Even though most BI tools work best when there is well designed model, it is possible to just put a layer of performance killing views in the database to make it look like a well designed dimensional model. This way the ETL can stay simple, the users do not have to write complicated SQL and the BI tools will work (slowly). Why take the time to design a good data model when you can emulate one at one tenth (or less) the scalability.

Consume Excessive Time And Resources Gathering Statistics

Another great way to consume time and compute resources is gathering statistics on data that has not changed or has not significantly changed. If you are regathering statistics on data that has not changed, you should probably consider that Albert Einstein once said “The definition of insanity is doing the same thing over and over again and expecting different results”.

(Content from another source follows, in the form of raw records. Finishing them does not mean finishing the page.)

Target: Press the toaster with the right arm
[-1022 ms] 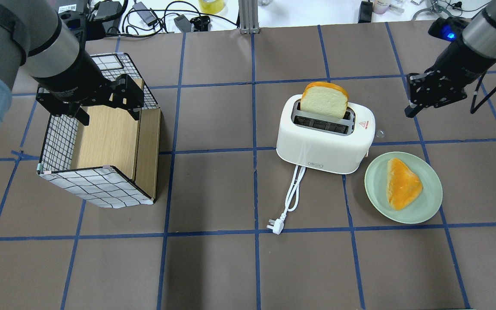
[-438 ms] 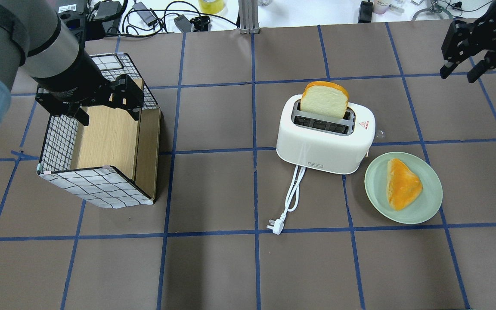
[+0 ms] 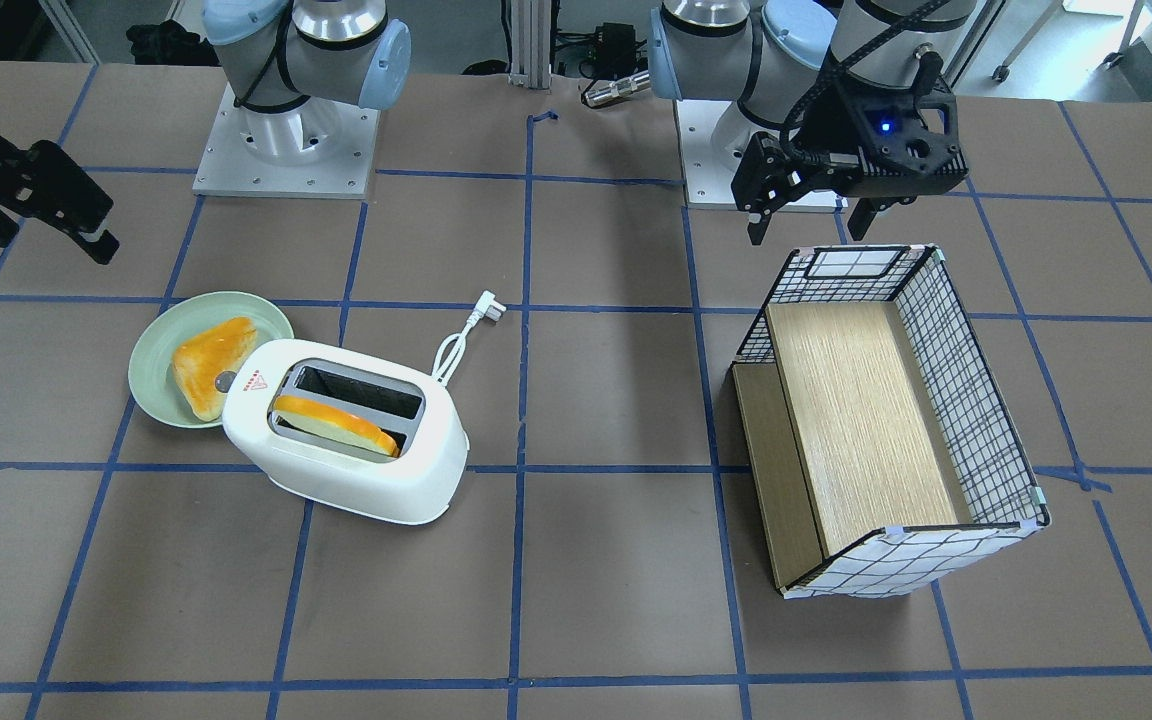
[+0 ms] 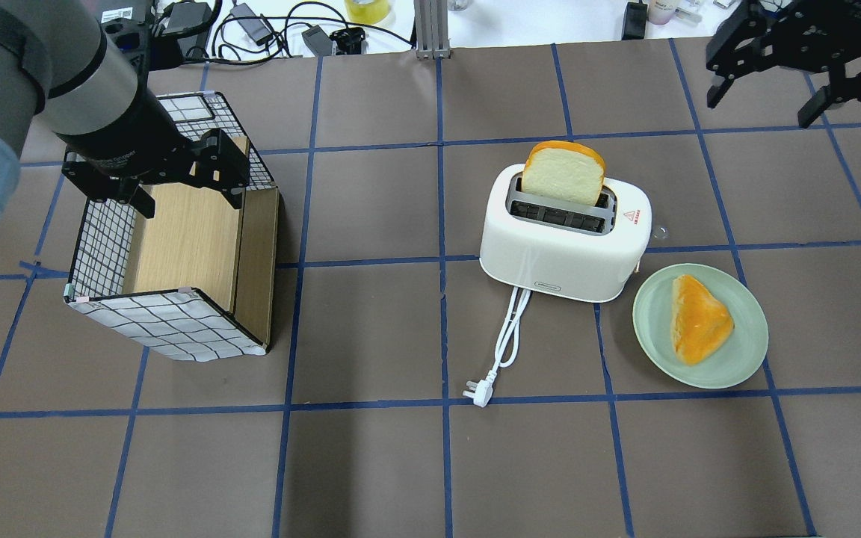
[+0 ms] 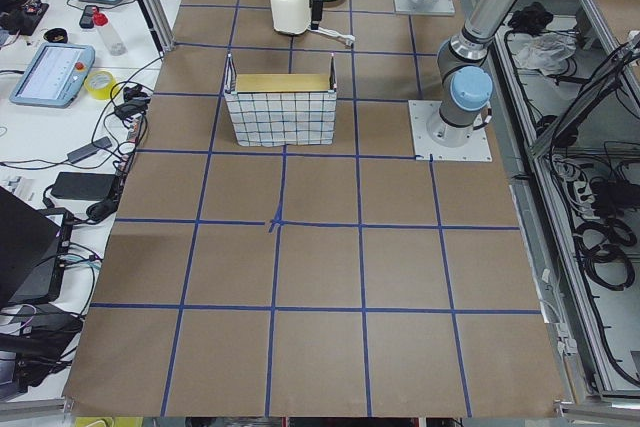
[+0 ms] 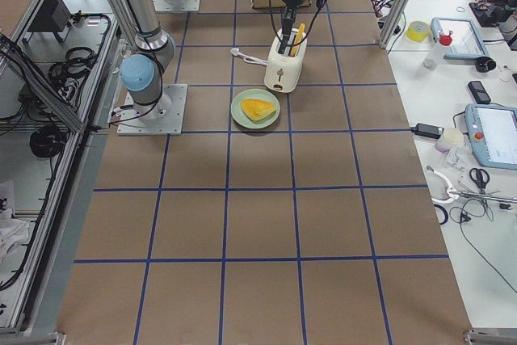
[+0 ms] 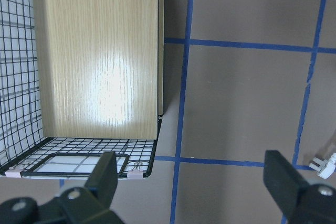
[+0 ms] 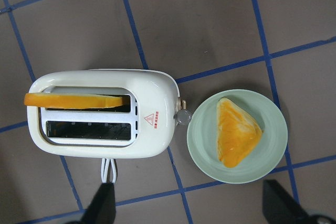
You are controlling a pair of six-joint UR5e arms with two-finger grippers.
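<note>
A red warning triangle [image 8: 149, 118] marks the toaster [image 8: 105, 149].

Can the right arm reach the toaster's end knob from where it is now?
Probably yes: the right gripper hangs open, apart from the toaster, with bare table between. Only the plate sits close beside the knob.
</note>
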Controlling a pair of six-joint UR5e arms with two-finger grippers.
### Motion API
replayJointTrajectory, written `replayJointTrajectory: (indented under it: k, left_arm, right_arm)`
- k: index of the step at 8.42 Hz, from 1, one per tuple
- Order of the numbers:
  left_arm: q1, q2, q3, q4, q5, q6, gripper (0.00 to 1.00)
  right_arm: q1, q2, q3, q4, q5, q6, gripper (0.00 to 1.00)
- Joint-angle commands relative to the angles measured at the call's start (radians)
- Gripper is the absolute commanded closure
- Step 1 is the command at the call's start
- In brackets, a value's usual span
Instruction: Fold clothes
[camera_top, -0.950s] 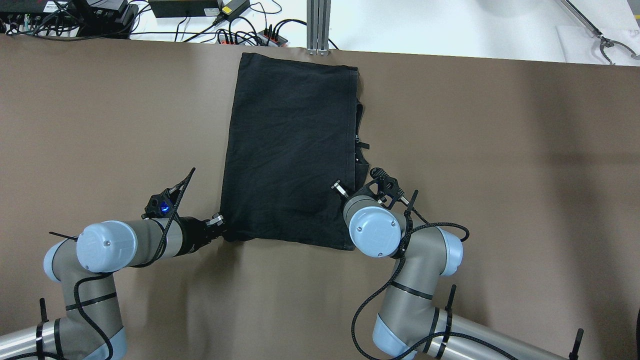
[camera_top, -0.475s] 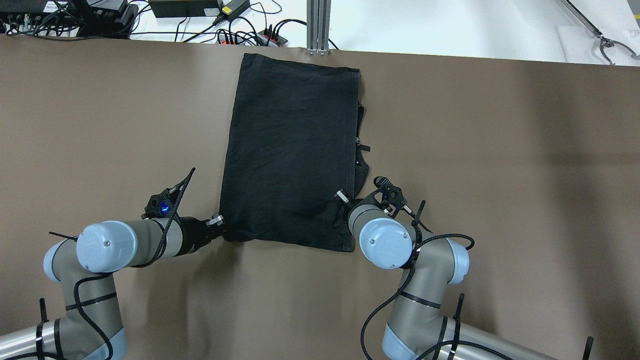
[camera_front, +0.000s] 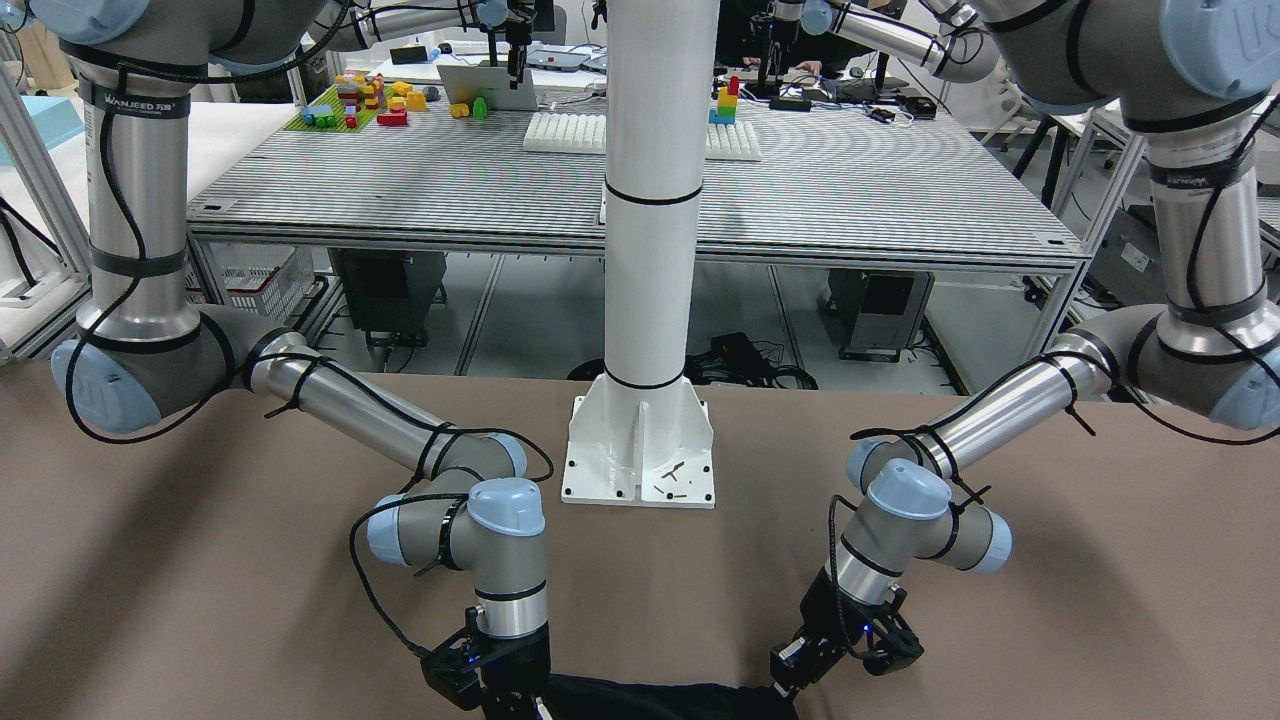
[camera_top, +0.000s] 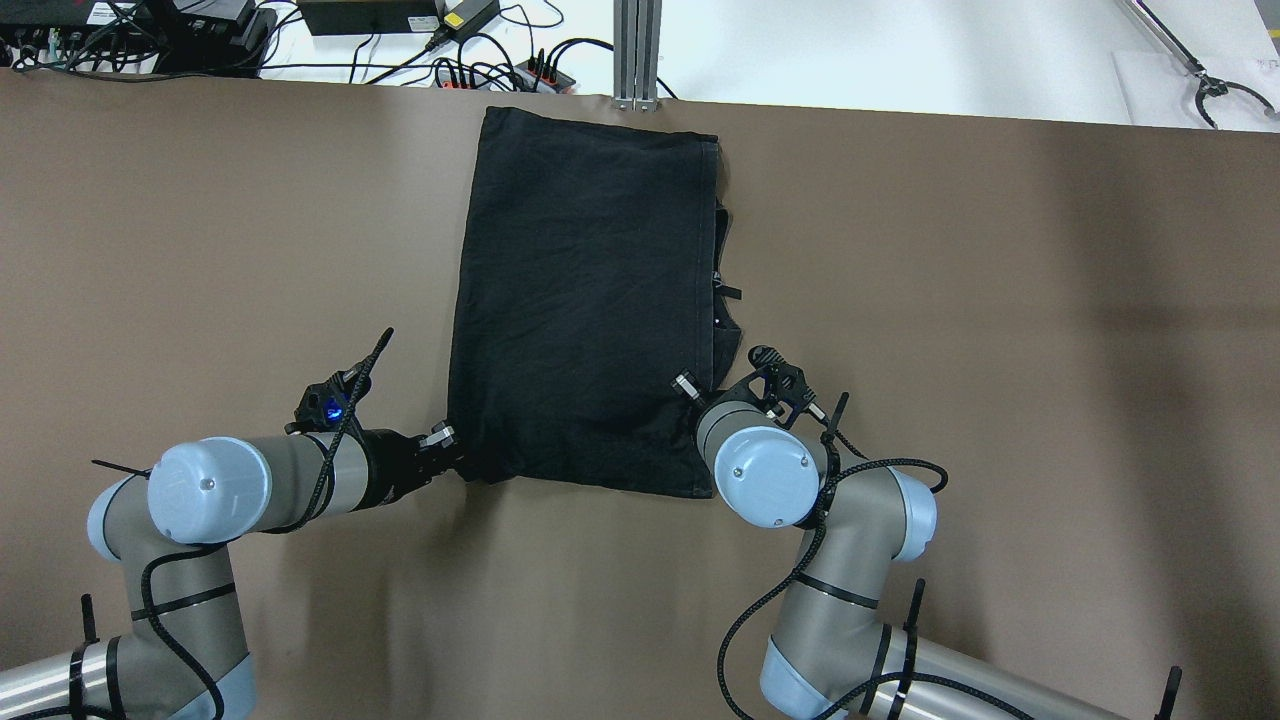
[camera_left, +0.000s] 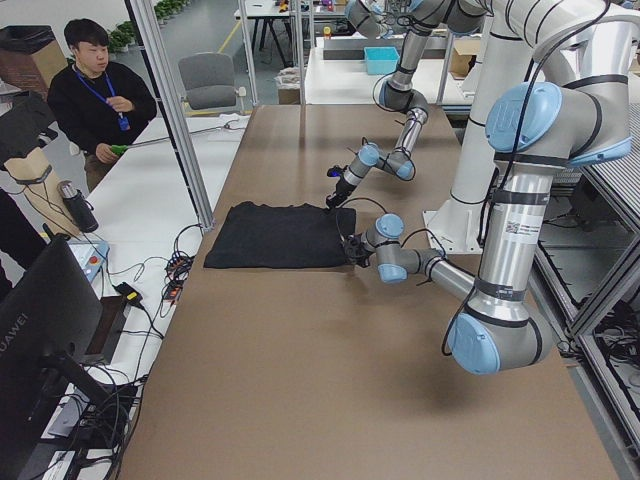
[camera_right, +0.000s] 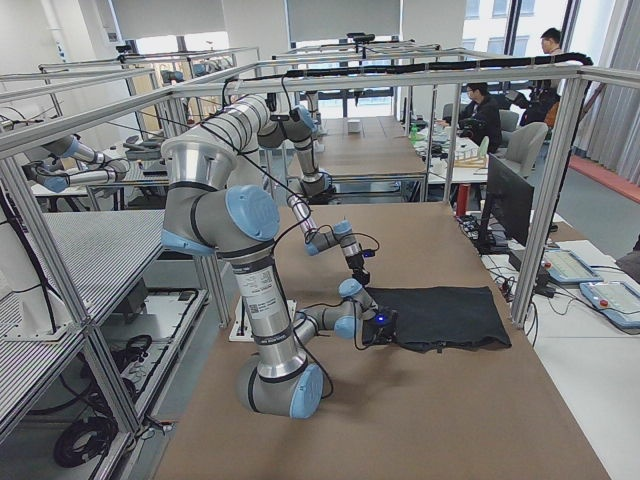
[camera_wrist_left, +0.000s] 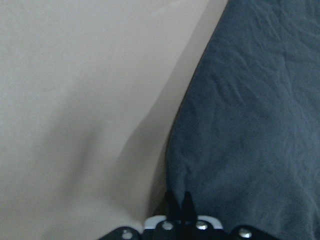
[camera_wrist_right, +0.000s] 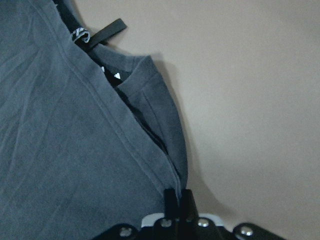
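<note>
The clothes (camera_top: 585, 300) are one plain black piece lying flat on the brown table, reaching its far edge. A tag and inner layers show along its right side (camera_wrist_right: 100, 32). My left gripper (camera_wrist_left: 178, 199) is shut on the near left corner of the clothes (camera_wrist_left: 250, 125), low at the table. In the overhead view the left gripper (camera_top: 462, 464) touches that corner. My right gripper (camera_wrist_right: 177, 196) is shut on the hem at the near right edge of the clothes (camera_wrist_right: 65, 150); in the overhead view its wrist hides the fingers.
The white pillar's base plate (camera_front: 640, 455) stands on the table between the arms. An aluminium post (camera_top: 637, 50), cables and power strips (camera_top: 500, 70) line the far edge. A person (camera_left: 95, 95) sits beyond it. Bare brown table (camera_top: 1000, 350) lies on both sides.
The left gripper has slid slightly right with the near left corner. The right wrist has shifted a little right and towards the robot. Both stay shut on the clothes.
</note>
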Motion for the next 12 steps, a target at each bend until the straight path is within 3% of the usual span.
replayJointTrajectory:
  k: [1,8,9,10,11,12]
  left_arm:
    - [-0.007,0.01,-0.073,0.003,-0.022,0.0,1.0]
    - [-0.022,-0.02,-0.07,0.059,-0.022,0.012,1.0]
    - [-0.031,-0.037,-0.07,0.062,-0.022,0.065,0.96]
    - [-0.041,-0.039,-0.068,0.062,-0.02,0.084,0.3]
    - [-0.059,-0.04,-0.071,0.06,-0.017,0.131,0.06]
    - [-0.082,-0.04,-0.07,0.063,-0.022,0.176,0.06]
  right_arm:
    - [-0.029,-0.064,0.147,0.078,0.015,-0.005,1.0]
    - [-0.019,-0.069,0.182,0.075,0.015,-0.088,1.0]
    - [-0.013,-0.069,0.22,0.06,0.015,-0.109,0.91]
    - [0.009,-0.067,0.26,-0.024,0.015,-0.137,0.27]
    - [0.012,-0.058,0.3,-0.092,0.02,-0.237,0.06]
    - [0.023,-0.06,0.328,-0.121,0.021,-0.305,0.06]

Put The Data Warehouse On A Shared Disk Array

Given that a data warehouse generally requires significant I/O bandwidth and often times use significant disk and compute resources, it would probably be a good idea to share it with other systems. This way the data warehouse (as well as the other applications) will not only have unpredictable performance, but the warehouse will have a scape goat for one to blame when there are issues. Last time I checked, none of the data warehouse appliances or MPP data warehouse databases shared storage with anyone, so maybe they are missing something?